Cyences App for Splunk
Download the Cyences App for Splunk from Splunkbase: https://splunkbase.splunk.com/app/5351/
The Cyences App for Splunk was designed specifically for security personnel. Since the app is centralized around security, it’s very easy for anyone with a security background to use and implement into their Splunk environment.
By default, the Cyences app provides a multitude of alerts and reports in the following categories:
Active Directory & Windows
Credential, Endpoint, & Network Compromise
Palo Alto Firewall
Apart from alerts and reports, the Cyences App also integrates with some other well-known tools to create important dashboards that can be particularly helpful when confronting security vulnerabilities and issues:
Device Master Table
Globally Identified Malicious IP List
How does the Cyences app differentiate itself from Enterprise Security?
For new Splunk users, Enterprise Security requires a lot of fine tuning in order to get the most optimal experience and they may have trouble doing so as there’s so much to learn before even reaching that point. For example, users have to configure several correlation searches within Enterprise Security and understand how it ties into specific use cases as well. On the other hand, the Cyences app was created with having one goal in mind and that is to provide an out of the box end-to-end security solution. Meaning, Splunk users don't have to configure all that much in order to get things started right away. Additionally, the alerting feature found within the Cyences app allows users to receive alerts via Slack or by email all while keeping the false positives at a bare minimum.
We’re always looking to improve the Cyences app by incorporating new features when possible.

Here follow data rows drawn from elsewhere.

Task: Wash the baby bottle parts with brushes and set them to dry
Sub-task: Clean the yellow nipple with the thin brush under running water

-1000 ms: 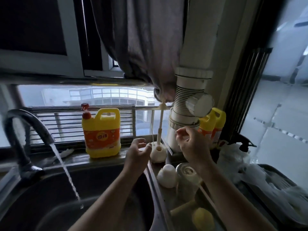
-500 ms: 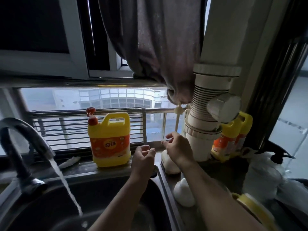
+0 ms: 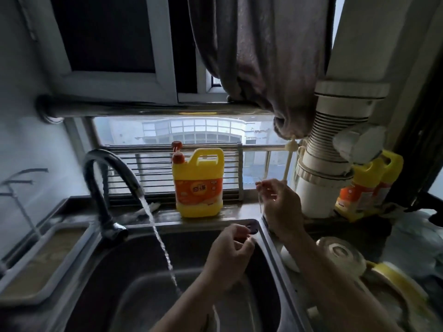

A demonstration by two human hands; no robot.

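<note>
My right hand (image 3: 279, 203) is raised by the window sill and pinches a thin pale wire-like brush (image 3: 260, 207) that hangs down from its fingertips. Just behind it a cream brush handle (image 3: 288, 164) stands upright. My left hand (image 3: 230, 256) hovers over the sink's back right corner with fingers curled towards the thumb; whether it holds anything small is unclear. On the counter to the right lie a white bottle part (image 3: 288, 261), a clear bottle (image 3: 340, 255) on its side and a yellow ring (image 3: 398, 281).
The black faucet (image 3: 105, 183) pours water into the steel sink (image 3: 268, 238). A yellow dish soap jug (image 3: 197, 185) stands on the sill, and two more jugs (image 3: 369, 188) sit beside the white drain pipe (image 3: 321, 185). A grey curtain (image 3: 263, 63) hangs above.
My right hand has come up and left from the counter, with the thin brush now dangling from it. My left hand has dropped lower over the sink. The view has pulled back and turned left.
</note>
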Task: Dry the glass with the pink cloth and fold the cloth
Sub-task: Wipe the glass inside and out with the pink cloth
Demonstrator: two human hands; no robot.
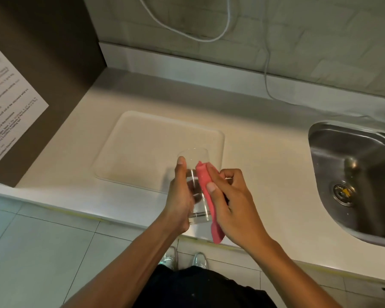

The first build came equipped with the Globally Detected Malicious IPs dashboard, which is one of the more prominent features of the Cyences app. This dashboard helps monitor bad traffic and it contains other insightful information such as if an IP address is associated with a distributed denial-of-service (DDoS) attack. For more information, please refer to the Globally Detected Malicious IPs section. The 1.2.0 version of the Cyences app includes a new component and that is the Device Master Table. It’s a vital tool that helps with the security audit process and requires zero configuration. It lists all the different devices present in an environment by correlating data from CrowdStrike, Lansweeper, Qualys, Sophos, Tenable, and Windows Defender. For more information, please refer to the Device Master Table section.
The Cyences App is a contribution-based project that anyone can provide suggestions for. Visit the Cyences website for more information and to offer general feedback: https://cyences.com/welcome/
Visit GitHub repo to find more details: https://github.com/VatsalJagani/Splunk-Cyences-App-for-Splunk
The following sources and their respective data need to be onboarded into your Splunk environment in order to get the most security benefits out of the Cyences App:
Sophos Central (Antivirus)
Windows Defender Logs (Antivirus)
CrowdStrike EventStream Data (Antivirus)
Office 365 Management Events
Palo Alto Logs
Please visit the Data Onboarding [Admin] section for more information.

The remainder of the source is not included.